Slipknot – We are not your kind
Slipknot es una empresa, sus empleados a veces deciden trabajar en otro lugar, renuncian, se hace una entrevista de trabajo y se contrata otro empleado. No me malinterpreten, no sólo sucede con esta banda, el ambiente está lleno de este accionar, pero lo traigo a colación porque es muy probable que no se note la ausencia y reemplazo de su baterista fundador, su bajista fallecido o su percusionista retirado.
Tengo que reconocer que sí lograron lo que muchos políticos argentinos no logran en toda su vida: cumplir lo que prometen. Su composición, estilo y fuerza recuerdan al Iowa, tal como adelantó el vocalista Taylor. Sin embargo, tienen algo distinto para ofrecer, apostaron por voces más limpias, riffs bien definidos y una producción magnífica.

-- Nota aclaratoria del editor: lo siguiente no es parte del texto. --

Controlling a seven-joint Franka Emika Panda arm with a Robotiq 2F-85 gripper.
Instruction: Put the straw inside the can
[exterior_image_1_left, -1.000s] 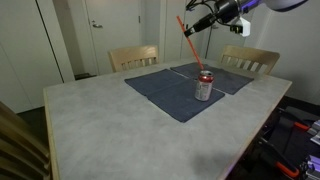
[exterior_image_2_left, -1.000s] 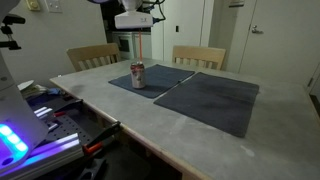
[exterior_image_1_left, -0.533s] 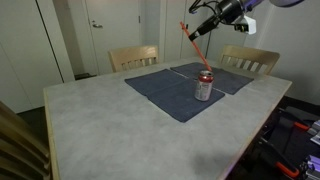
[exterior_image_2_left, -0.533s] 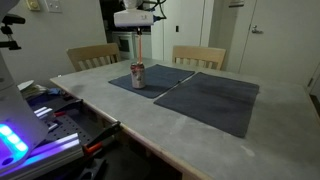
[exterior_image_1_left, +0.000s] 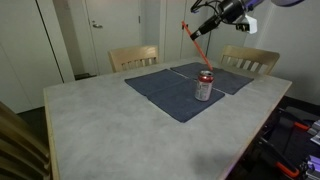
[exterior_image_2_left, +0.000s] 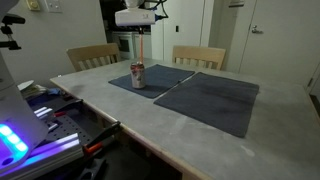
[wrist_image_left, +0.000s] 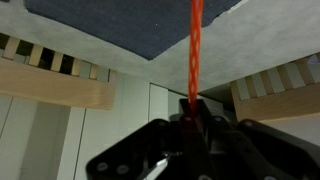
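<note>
The silver can with red markings stands upright on a dark blue mat in both exterior views (exterior_image_1_left: 204, 86) (exterior_image_2_left: 138, 75). My gripper (exterior_image_1_left: 203, 24) (exterior_image_2_left: 139, 28) hangs high above the can and is shut on the top end of the red-orange straw (exterior_image_1_left: 197, 47) (exterior_image_2_left: 139, 47). The straw hangs down with its lower tip close over the can's top. In the wrist view the straw (wrist_image_left: 195, 50) runs straight up from between my shut jaws (wrist_image_left: 193, 118). The can is hidden in that view.
Two dark blue mats (exterior_image_1_left: 170, 92) (exterior_image_2_left: 213, 100) lie on the grey table (exterior_image_1_left: 110, 125). Two wooden chairs (exterior_image_1_left: 134, 57) (exterior_image_1_left: 250, 58) stand at the far side. Equipment with blue lights (exterior_image_2_left: 30, 135) sits beside the table.
My gripper with the straw has shifted slightly toward the can. The straw's lower tip now hangs closer over the can's top.
</note>
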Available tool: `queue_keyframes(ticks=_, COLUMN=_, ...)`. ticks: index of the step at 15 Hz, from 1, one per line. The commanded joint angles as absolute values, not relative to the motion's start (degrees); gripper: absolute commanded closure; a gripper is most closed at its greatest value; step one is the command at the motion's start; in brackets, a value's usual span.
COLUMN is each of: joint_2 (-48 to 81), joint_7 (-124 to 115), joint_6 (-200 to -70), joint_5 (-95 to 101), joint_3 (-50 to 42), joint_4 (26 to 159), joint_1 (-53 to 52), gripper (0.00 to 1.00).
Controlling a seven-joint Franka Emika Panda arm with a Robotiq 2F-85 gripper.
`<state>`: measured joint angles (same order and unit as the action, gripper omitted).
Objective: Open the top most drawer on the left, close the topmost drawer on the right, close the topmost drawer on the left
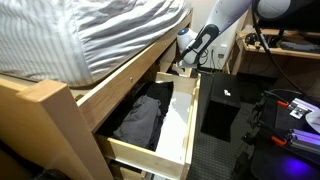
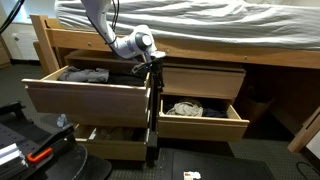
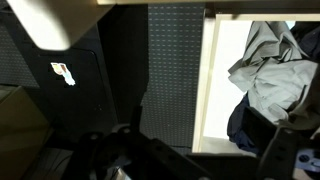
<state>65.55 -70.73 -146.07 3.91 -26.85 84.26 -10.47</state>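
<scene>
Gripper (image 2: 153, 62) beside open top-left drawer (image 2: 85, 97); I judge lining up closing push. Can't tell pincer spread or load.

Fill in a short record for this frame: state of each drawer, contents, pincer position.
top left drawer: pulled out
contents: grey clothes
top right drawer: shut
bottom right drawer: pulled out, with bundled clothes
pincer: at the centre post between the top drawers; whether it is open or shut is unclear
task stage: only closing the top left drawer appears left
</scene>
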Motion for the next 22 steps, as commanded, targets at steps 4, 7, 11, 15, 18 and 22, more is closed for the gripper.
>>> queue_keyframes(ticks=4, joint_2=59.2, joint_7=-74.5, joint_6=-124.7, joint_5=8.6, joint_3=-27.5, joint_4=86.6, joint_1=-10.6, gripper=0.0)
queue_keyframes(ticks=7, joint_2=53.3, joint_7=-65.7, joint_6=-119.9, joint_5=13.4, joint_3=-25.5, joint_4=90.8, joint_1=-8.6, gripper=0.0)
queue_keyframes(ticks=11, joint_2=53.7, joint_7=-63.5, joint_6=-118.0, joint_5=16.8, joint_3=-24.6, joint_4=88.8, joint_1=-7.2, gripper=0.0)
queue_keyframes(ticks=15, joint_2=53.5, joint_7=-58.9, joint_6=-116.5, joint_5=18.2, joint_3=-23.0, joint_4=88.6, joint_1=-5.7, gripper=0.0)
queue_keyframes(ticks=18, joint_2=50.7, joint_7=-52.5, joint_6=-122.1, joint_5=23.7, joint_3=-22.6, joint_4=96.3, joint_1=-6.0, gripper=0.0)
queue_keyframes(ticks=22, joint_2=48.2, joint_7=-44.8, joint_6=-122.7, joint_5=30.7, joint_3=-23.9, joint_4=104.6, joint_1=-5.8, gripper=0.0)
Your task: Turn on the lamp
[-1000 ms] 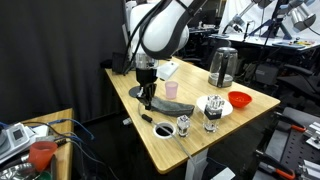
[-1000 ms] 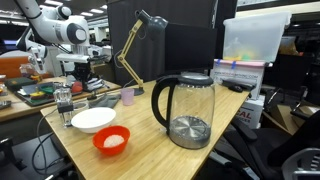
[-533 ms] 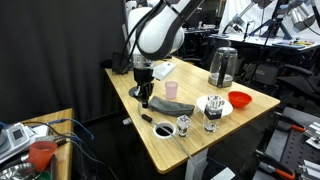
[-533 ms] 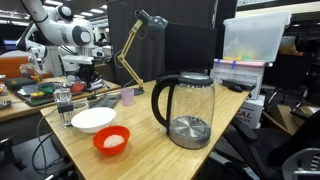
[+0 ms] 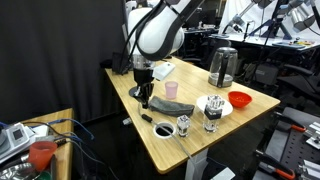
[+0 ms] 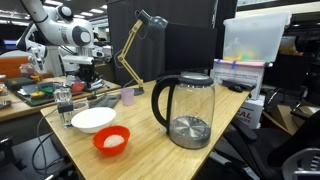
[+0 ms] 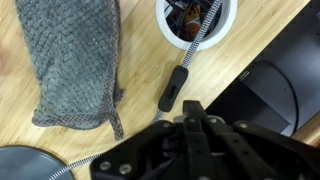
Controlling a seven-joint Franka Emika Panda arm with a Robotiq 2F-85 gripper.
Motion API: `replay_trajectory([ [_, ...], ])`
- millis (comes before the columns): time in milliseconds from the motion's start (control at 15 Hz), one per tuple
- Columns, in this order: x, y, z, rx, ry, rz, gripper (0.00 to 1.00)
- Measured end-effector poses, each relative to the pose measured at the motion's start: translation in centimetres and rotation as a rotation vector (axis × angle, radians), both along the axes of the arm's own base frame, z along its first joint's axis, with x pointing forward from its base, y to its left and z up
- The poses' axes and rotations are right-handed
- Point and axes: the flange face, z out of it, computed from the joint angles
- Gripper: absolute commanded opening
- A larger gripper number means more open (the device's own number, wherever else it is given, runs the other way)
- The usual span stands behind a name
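One grey cloth (image 7: 72, 62) lies beside the switch (image 7: 173, 88) of the lamp (image 7: 22, 164).

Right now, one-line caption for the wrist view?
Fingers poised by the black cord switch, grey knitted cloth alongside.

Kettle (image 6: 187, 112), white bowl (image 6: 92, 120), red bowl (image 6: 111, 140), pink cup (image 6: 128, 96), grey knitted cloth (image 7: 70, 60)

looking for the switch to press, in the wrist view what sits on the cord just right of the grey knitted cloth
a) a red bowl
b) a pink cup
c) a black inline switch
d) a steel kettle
c: the black inline switch lies along the braided cord on the wood, just right of the grey knitted cloth.
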Motion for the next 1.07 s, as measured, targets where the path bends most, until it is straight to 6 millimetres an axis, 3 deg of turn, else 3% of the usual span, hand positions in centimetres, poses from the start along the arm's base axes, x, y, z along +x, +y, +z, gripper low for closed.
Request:
replay_trajectory([
  [533,1.0,-1.0,-3.7,-0.016,0.032,-0.025,0.0],
  [1067,1.4,0.4,-5.1,-0.013,0.046,-0.012,0.0],
])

Lejos quedó la atemorizante banda del sonido sucio que parecía grabado en un sótano y aquí sus melodías son prodigiosamente radiantes, destacando la épica Unsainted, la pegajosa Nero Forte y la soberbia Solway Firth. Su marketing es abrumador, entre la constante filtración de su trabajo de los últimos meses y sus videoclips (esta vez con Crahan de cabeza en la dirección) nos muestran una estética inconfundible. Birth of the Cruel puede ser la canción mejor lograda pues lo tiene todo: melodía, furia, ritmo y riffs mezclados con sintetizadores.
Spiders es su composición más tranquila aunque con una perturbadora armonía. Critical Darling es otra pegajosa canción que junto a la furiosa Orphan nos sacan cualquier duda de que este pulido Slipknot tiene algo que asegurar: pueden seguir creando arte sin copiarse.
El disco entero irradia creatividad y la personalidad de una empresa que vuelve a entusiasmar.